Ran out of flooring mid-job? What to do (and how to avoid a shade mismatch)
10 July 2026
Stopped mid-floor with empty packs? Note the batch number first. It's printed on every pack, usually near the barcode, and it decides whether the rest of your floor will match. Then work through the options in order.
1. Same decor, same batch (best case)
Take the batch number to the retailer today, not next weekend, because batches sell through. Same batch means the new boards are from the same production run: identical shade, gloss and embossing. If the local store is out, branches can check stock by batch, and it's worth a drive.
While you're there, buy the full remaining need plus a proper margin. Recalculate with the calculator, or better, count the remaining boards against a layout, so this trip is the last one.
2. Same decor, different batch
Usable, with technique. Batches of the same decor can differ subtly: a half-tone of shade, a touch of gloss. Laid as "old floor here, new batch there", the join reads as a line. Laid blended, it disappears:
- Open old and new packs together and alternate boards from both for the rest of the job (if you still have unlaid old boards).
- If the old boards are all down, start the new batch in the least-lit, most-furnished part of the remaining area, never at a doorway or window wall.
- Check a new board against the laid floor in daylight before committing to a strategy.
3. Discontinued decor
- Search remaining stock by the exact decor code (on the pack label) at other retailers and online, because discontinued ranges linger in warehouses.
- Ask the manufacturer for the successor decor; sometimes it's the same print under a new name.
- If nothing matches: stop at a natural boundary. A doorway with a threshold profile turns "ran out" into "two rooms, two floors", which nobody questions. A close-but-wrong decor spliced mid-room is permanent and visible.

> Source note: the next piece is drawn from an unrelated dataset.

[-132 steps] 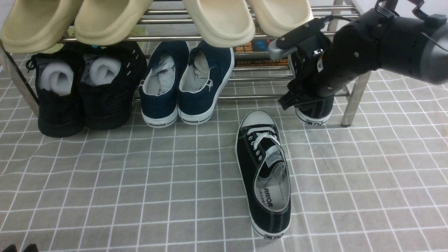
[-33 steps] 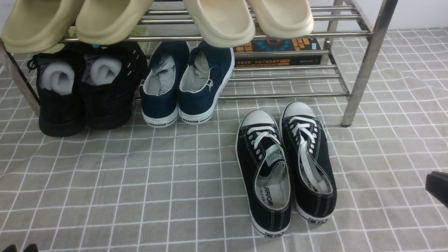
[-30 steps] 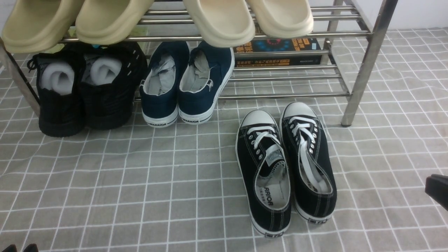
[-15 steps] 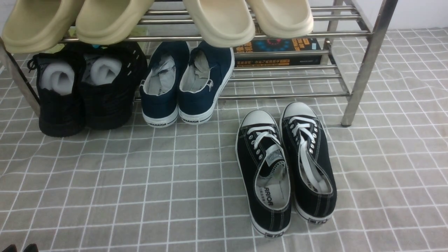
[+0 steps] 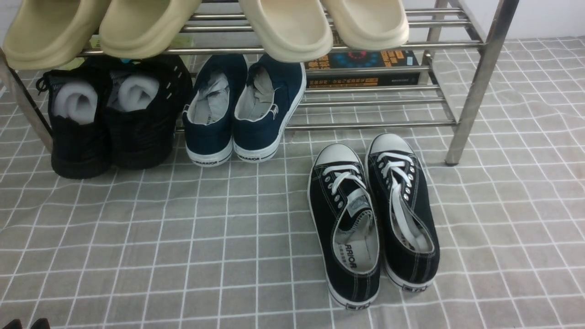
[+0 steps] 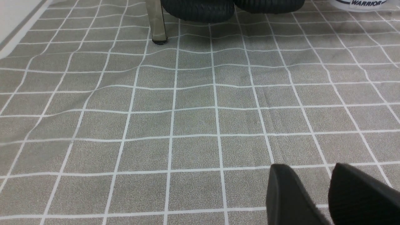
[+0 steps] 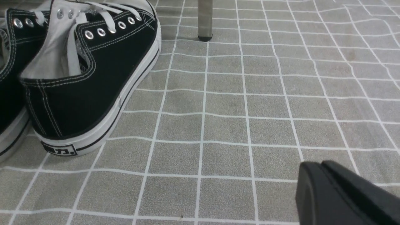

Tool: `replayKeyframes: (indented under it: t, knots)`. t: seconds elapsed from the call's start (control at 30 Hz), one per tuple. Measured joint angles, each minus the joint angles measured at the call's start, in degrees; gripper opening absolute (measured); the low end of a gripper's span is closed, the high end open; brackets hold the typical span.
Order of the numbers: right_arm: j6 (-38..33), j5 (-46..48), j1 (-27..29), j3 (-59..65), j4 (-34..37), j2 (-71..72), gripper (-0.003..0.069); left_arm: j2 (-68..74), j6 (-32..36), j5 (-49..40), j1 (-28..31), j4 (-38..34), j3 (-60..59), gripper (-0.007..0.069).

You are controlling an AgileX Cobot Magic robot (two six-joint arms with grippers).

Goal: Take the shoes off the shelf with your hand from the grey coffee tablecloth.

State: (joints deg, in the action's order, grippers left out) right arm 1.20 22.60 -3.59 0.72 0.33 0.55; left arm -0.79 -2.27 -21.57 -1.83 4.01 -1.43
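Observation:
The two black canvas shoes with white laces lie side by side on the grey checked tablecloth (image 5: 183, 228), toes toward the steel shelf (image 5: 379, 124): the left shoe (image 5: 345, 228) and the right shoe (image 5: 404, 214). The right wrist view shows the right shoe's heel (image 7: 93, 78) and part of the left shoe (image 7: 9, 78). My right gripper (image 7: 315, 168) is shut and empty, low over the cloth, apart from the shoes; it does not show in the front view. My left gripper (image 6: 311, 168) is open and empty over bare cloth, its tips at the front view's bottom left corner (image 5: 26, 323).
All-black shoes with white foam (image 5: 109, 114) and navy shoes (image 5: 244, 109) stand on the shelf's lower bars. Beige slippers (image 5: 283, 27) lie on the upper bars, a book (image 5: 365, 68) behind. Shelf legs stand at right (image 5: 470, 105) and left (image 6: 156, 22).
The right arm took the second shoe from the shelf and set it beside the first. The right gripper's black tip has since left the front view's right edge.

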Motion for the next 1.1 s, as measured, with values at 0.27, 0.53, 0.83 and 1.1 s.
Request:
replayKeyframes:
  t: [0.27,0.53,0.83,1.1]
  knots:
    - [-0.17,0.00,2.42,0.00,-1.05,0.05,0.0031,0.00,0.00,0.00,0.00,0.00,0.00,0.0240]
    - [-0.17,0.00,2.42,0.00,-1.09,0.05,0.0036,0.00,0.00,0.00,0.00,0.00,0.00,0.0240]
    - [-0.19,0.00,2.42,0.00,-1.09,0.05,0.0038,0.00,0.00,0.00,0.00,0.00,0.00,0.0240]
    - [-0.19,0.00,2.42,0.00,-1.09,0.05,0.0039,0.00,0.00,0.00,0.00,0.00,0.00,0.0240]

Why this happened (so it doesn't again)
Running out is almost never bad luck; it's one of four estimating mistakes:
| Mistake | The fix next time |
|---|---|
| Flat 10% waste on a pattern that needed 15% to 20% | waste by pattern |
| Missed area: alcove, bay, wardrobe footprint | measuring guide |
| Sliver last row consumed extra boards | first/last row arithmetic |
| Botched cuts ate the margin | cut list instead of cut-as-you-go |
The structural fix is to replace estimating with counting: lay the room out board-by-board in the designer before buying, and the pack count includes every cut, every doorway board and the last-row rip. The one-batch purchase that count enables is also the fix for the shade problem, so the whole failure mode disappears at once. And when the job's done, keep a few boards back, the same-batch repair kit future-you will be grateful for.
Frequently asked questions
- Can I buy more laminate after starting the job?
- Yes, but ask the retailer for the same batch number (printed on the pack). Same decor from a different batch can differ visibly in shade and gloss. If only a different batch is available, blend its boards gradually into the remaining area rather than starting it at a hard line.
- What if my flooring has been discontinued?
- Check other branches and online sellers for remaining stock (search the exact decor code), and ask the manufacturer which current decor replaces it. If nothing matches, plan a deliberate break: finish the room at a doorway with a threshold rather than mixing a near-match mid-floor.
- How much extra flooring should I have bought?
- The waste allowance for your pattern (5% to 8% for a straight lay, up to 20% for herringbone) on top of the measured area, rounded up to whole packs. Under-buying usually comes from using a flat 10% on a layout that needed more, or missing an alcove in the measurement.